А позже стало ясно, что отец не единственный, с кем она близка. Я не сразу поверил слухам. Но однажды, поздно вечером, зайдя в архив, услышал знакомые голоса. Никаких криков или стонов – просто обычный разговор, но с той особой доверительностью, которая бывает только у близких. Говорил с ней Игорь. Помню, как он вышел – спокойный, словно не произошло ничего значимого, а минутой позже появилась Софья – с таким же видом и мягким, расслабленным взглядом, не характерным для совещаний или допросов. Я понял сразу всё.

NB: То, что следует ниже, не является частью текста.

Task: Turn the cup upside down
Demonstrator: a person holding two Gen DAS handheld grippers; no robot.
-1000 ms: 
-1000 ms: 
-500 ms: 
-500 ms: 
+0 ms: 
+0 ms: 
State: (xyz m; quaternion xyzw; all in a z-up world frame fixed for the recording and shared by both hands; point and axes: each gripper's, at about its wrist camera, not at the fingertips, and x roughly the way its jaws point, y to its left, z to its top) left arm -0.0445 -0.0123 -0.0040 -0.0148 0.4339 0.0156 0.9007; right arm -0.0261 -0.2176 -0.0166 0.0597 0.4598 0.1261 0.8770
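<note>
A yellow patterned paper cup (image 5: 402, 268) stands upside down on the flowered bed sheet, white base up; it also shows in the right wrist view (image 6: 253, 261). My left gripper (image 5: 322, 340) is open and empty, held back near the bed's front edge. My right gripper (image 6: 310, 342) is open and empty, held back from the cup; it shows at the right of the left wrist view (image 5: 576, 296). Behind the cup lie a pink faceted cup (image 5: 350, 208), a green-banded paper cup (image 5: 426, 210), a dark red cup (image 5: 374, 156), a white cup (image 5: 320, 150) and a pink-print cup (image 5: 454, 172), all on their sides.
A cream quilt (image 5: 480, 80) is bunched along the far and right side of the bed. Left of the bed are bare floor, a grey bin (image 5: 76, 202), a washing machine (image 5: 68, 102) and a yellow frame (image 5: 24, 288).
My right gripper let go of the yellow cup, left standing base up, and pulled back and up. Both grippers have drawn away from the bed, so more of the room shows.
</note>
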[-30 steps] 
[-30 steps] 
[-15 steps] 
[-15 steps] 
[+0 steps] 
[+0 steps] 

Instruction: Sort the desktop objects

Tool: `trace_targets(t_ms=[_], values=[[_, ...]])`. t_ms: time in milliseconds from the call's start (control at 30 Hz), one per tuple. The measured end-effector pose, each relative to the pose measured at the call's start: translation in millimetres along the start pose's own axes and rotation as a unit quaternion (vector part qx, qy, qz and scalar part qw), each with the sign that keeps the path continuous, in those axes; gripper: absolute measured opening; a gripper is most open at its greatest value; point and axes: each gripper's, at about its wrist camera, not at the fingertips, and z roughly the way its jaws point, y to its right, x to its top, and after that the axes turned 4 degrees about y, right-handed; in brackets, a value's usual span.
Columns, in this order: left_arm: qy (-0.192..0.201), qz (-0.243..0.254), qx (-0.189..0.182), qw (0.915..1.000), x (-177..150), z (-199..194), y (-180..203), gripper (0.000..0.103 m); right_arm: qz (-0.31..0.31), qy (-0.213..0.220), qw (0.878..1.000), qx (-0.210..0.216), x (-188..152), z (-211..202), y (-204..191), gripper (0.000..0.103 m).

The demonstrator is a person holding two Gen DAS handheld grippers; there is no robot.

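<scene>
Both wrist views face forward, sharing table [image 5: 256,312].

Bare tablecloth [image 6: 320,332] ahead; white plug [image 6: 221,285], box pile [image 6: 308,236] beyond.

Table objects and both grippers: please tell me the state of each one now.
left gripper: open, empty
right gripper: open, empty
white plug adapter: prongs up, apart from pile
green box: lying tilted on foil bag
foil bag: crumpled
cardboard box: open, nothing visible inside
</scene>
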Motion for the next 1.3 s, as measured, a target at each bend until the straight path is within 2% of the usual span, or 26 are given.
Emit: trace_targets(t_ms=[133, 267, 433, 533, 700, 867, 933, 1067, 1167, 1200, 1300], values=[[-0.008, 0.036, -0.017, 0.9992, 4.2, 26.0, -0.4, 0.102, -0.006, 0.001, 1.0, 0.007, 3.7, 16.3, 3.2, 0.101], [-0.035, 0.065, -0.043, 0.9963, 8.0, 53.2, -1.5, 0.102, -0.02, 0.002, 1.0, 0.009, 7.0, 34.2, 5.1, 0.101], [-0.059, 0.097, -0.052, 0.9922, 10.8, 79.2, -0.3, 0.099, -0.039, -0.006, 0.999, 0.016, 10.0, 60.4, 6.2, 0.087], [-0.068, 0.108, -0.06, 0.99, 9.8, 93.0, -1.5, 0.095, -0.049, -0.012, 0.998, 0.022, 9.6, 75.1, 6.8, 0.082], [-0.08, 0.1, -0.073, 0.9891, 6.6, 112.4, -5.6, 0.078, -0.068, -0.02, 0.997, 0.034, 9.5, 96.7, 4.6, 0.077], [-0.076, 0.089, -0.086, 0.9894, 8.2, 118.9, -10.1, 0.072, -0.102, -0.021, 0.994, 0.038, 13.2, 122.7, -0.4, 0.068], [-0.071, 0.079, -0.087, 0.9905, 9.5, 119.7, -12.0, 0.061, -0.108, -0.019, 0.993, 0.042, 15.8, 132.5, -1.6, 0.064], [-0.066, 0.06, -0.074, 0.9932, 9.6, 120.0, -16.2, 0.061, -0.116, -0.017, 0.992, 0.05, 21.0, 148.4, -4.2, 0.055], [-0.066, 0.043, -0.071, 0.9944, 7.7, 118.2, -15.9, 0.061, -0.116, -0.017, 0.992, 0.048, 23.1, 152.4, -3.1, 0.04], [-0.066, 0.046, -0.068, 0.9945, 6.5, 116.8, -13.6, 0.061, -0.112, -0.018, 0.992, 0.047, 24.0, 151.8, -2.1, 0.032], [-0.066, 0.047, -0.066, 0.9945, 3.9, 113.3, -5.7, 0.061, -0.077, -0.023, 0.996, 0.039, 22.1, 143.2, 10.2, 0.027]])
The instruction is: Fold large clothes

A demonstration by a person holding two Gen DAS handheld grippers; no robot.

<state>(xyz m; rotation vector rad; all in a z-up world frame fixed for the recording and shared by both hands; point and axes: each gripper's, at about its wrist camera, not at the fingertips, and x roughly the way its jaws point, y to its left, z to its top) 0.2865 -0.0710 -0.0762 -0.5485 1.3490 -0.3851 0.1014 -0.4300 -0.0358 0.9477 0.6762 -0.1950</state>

То, что считал своей личной драмой, стало жалким анекдотом. Меня даже не отвергли, я просто оказался исключён из игры, в которой никогда и не участвовал. Понял, что не просто проиграл – я вообще был лишним в её жизни. Игорь был ближе по возрасту, мог быть весёлым и непринуждённым, не носил на себе тень отца. Ему не нужно было оправдываться, и Софья, кажется, действительно его любила – или хотя бы принимала.
И в тот момент я перестал быть собой. Внутри словно что—то перевернулось. Это была не ревность – это было полное обесценивание. Я превратился в мешок, в котором копились обрывки несбывшихся надежд, слов и эмоций. Мешок этот начал протекать – сперва медленно, а затем стремительно.